» **Exercise aim**:
Print every line of the listing exactly, please.

» **The data**:

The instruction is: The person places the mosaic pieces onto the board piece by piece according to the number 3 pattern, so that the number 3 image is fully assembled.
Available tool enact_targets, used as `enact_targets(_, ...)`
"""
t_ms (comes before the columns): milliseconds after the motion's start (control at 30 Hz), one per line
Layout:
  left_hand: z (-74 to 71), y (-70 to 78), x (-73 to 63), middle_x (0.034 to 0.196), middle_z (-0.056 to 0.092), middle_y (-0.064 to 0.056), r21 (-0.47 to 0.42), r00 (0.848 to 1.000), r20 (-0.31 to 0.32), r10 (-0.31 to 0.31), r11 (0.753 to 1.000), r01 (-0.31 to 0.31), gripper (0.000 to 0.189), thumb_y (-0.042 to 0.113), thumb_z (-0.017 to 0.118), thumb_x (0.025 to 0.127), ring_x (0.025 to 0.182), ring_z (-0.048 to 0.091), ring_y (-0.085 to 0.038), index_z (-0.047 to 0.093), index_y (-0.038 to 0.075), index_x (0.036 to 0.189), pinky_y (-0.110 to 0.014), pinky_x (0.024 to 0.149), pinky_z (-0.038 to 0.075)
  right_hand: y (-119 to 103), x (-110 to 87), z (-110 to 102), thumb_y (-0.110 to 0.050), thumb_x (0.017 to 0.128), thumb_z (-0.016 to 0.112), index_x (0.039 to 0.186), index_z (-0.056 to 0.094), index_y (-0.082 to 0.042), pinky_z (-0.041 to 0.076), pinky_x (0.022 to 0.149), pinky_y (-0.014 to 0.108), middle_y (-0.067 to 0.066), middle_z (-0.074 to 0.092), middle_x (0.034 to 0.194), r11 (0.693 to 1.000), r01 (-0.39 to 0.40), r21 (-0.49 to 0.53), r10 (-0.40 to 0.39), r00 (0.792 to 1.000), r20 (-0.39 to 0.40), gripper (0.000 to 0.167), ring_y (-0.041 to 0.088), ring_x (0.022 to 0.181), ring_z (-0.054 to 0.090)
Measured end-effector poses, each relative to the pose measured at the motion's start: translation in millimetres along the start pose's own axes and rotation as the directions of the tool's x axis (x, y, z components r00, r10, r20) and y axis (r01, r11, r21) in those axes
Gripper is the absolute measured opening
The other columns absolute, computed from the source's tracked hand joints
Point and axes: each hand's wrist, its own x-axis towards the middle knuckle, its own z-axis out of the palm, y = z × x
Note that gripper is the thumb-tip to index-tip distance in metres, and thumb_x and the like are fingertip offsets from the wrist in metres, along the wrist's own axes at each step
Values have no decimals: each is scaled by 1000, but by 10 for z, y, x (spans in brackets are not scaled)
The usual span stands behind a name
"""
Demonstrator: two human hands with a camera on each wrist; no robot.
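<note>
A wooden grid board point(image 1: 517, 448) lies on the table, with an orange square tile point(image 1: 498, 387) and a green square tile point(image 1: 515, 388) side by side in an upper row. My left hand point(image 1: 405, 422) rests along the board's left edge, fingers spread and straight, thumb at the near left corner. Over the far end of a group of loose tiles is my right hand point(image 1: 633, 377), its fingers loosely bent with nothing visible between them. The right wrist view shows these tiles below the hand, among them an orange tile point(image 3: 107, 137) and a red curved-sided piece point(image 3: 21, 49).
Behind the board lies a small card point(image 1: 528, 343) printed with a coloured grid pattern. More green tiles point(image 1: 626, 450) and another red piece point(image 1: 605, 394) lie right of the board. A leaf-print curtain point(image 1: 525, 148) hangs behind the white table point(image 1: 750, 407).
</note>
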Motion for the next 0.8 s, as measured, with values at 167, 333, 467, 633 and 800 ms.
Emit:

» **Result**:
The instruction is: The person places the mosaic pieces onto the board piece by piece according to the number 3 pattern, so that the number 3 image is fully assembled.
Available tool enact_targets, used as `enact_targets(_, ...)`
"""
t_ms (comes before the columns): milliseconds after the motion's start (control at 30 Hz), one per line
Layout:
  left_hand: z (-74 to 71), y (-70 to 78), x (-73 to 63), middle_x (0.034 to 0.196), middle_z (-0.056 to 0.092), middle_y (-0.064 to 0.056), r21 (-0.47 to 0.42), r00 (0.848 to 1.000), r20 (-0.31 to 0.32), r10 (-0.31 to 0.31), r11 (0.753 to 1.000), r01 (-0.31 to 0.31), gripper (0.000 to 0.189), thumb_y (-0.042 to 0.113), thumb_z (-0.017 to 0.118), thumb_x (0.025 to 0.127), ring_x (0.025 to 0.182), ring_z (-0.048 to 0.091), ring_y (-0.085 to 0.038), index_z (-0.047 to 0.093), index_y (-0.038 to 0.075), index_x (0.036 to 0.189), pinky_y (-0.110 to 0.014), pinky_x (0.024 to 0.149), pinky_z (-0.038 to 0.075)
  right_hand: y (-119 to 103), x (-110 to 87), z (-110 to 102), thumb_y (-0.110 to 0.050), thumb_x (0.017 to 0.128), thumb_z (-0.016 to 0.112), index_x (0.039 to 0.186), index_z (-0.056 to 0.094), index_y (-0.082 to 0.042), pinky_z (-0.041 to 0.076), pinky_x (0.022 to 0.149), pinky_y (-0.014 to 0.108), middle_y (-0.067 to 0.066), middle_z (-0.074 to 0.092), middle_x (0.034 to 0.194), r11 (0.693 to 1.000), r01 (-0.39 to 0.40), r21 (-0.49 to 0.53), r10 (-0.40 to 0.39), r00 (0.792 to 1.000), r20 (-0.39 to 0.40), gripper (0.000 to 0.167), ring_y (-0.041 to 0.088), ring_x (0.022 to 0.181), ring_z (-0.054 to 0.090)
Measured end-effector poses, each relative to the pose measured at the motion's start: translation in millimetres along the start pose's own axes and rotation as the directions of the tool's x axis (x, y, z components r00, r10, r20) and y axis (r01, r11, r21) in those axes
Gripper is the absolute measured opening
The other columns absolute, computed from the source's tracked hand joints
Point and axes: each hand's wrist, its own x-axis towards the middle knuckle, its own z-axis out of the palm, y = z × x
Note that gripper is the thumb-tip to index-tip distance in metres, and thumb_x and the like are fingertip offsets from the wrist in metres, along the wrist's own axes at each step
Values have no decimals: each is scaled by 1000, but by 10 for z, y, x (spans in brackets are not scaled)
The usual span stands behind a name
"""
Demonstrator: two human hands with a camera on each wrist; no robot.
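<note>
A wooden grid board point(image 1: 517, 448) lies on the table, with an orange square tile point(image 1: 498, 387) and a green square tile point(image 1: 515, 388) side by side in an upper row. My left hand point(image 1: 405, 422) rests along the board's left edge, fingers spread and straight, thumb at the near left corner. Over the far end of a group of loose tiles is my right hand point(image 1: 633, 377), its fingers loosely bent with nothing visible between them. The right wrist view shows these tiles below the hand, among them an orange tile point(image 3: 107, 137) and a red curved-sided piece point(image 3: 21, 49).
Behind the board lies a small card point(image 1: 528, 343) printed with a coloured grid pattern. More green tiles point(image 1: 626, 450) and another red piece point(image 1: 605, 394) lie right of the board. A leaf-print curtain point(image 1: 525, 148) hangs behind the white table point(image 1: 750, 407).
</note>
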Motion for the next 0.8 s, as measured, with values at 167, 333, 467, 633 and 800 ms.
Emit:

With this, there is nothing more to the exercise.